The U.S. Tax Reform Act of 1976 eliminated tax abuses and made the tax system more fair to tax payers of all income levels, according to the "General Explanation of the Tax Reform Act of 1976" by the Joint Committee on Taxation. The act, which was signed into law Oct. 4, 1976, addresses capital gains, high incomes, foreign incomes and pensions.

  1. Impacts on High-Income Individuals and Corporations

    • To reduce the likelihood by high-income individuals and corporations of avoiding paying the apporpriate amount of taxes, the act increased the minimum amount on tax-preferred income from 10 percent to 15 percent. The act also added a tax preference for intangible oil drilling costs and for itemized deductions in excess of 60 percent of a taxpayer's total income before taxes.

      Tax preferences are items added back into the taxpayer's total income, creating a higher amount that is subject to taxes.

      In addition, the act extended a 50-percent maximum marginal tax rate from personal services only to also include deferred compensations such as investments like pensions and annuities.

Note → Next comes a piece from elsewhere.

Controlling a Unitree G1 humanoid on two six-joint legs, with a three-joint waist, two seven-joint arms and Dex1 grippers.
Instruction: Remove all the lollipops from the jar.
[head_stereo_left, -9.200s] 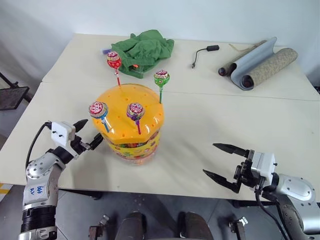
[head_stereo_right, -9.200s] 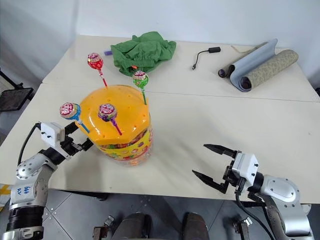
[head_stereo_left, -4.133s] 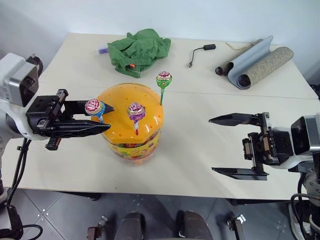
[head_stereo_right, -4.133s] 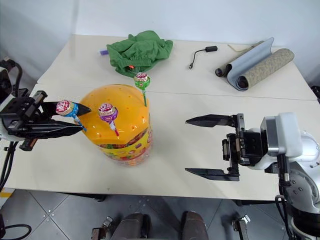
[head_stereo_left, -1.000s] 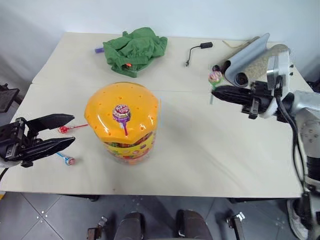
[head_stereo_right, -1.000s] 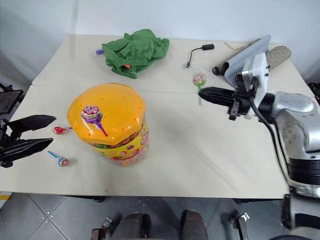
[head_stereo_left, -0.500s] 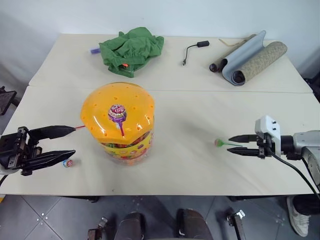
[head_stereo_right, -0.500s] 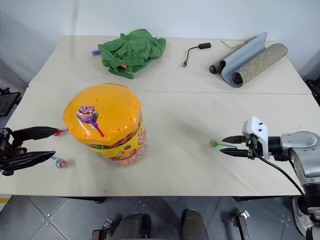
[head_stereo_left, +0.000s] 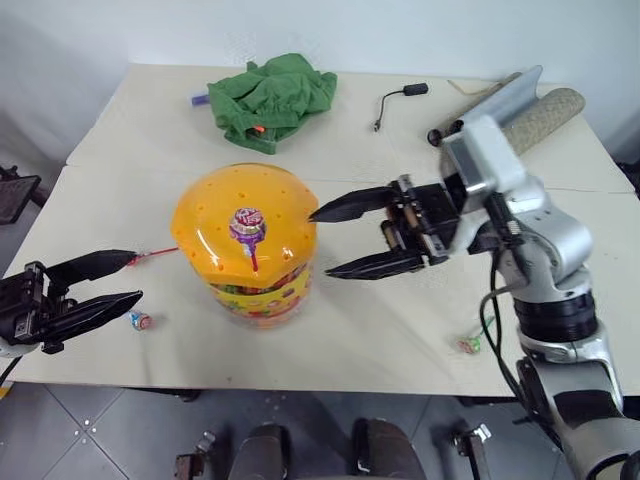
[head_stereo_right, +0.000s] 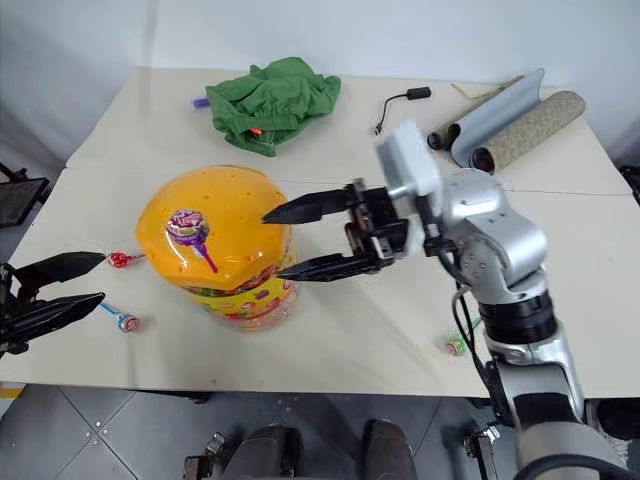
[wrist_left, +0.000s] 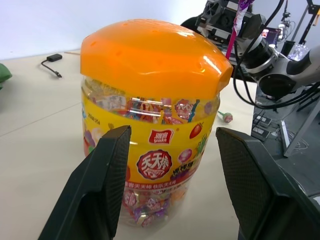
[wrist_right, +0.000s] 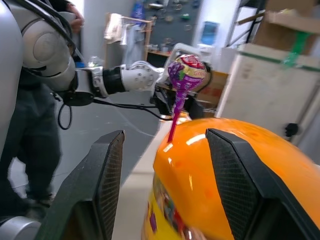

      A marginal tax rate is the tax rate on the last dollar of income earned.

    Capital Gains

    • The act contained measures to curb tax sheltering, which is a method taxpayers use to decrease their taxable income. One of those measures was expanding the recapture rule to prevent taxpayers from converting ordinary income into a capital gain when investing in real estate, farm syndicates, motion picture production companies, oil drilling and sports franchises. A capital gain is a profit an investor makes when selling capital assets such as investments or real estate. The recapture rule allows the Internal Revenue Service to collect any income gain a taxpayer earns from the disposal of an asset as ordinary income.

    Foreign Income

    • Most tax-related incentives for investing outside the U.S. were eliminated in the act except for the foreign income tax deferral. A deferral is given to a taxpayer who earns income abroad until they return to the U.S. The pre-country limitation on the foreign tax credit was also repealed, meaning that a company can no longer deduct a loss in a foreign country against U.S. income to avoid paying a tax on the profit through the foreign tax credit.

    IRAs

    • The act expanded a provision for individual retirement accounts, better known as IRAs, to allow a working spouse to set up an IRA for a nonworking spouse. The act created a $1,750 per month contribution limit if both spouses set up an IRA, but the contributions can be made to a single account with a sub account or two separate accounts.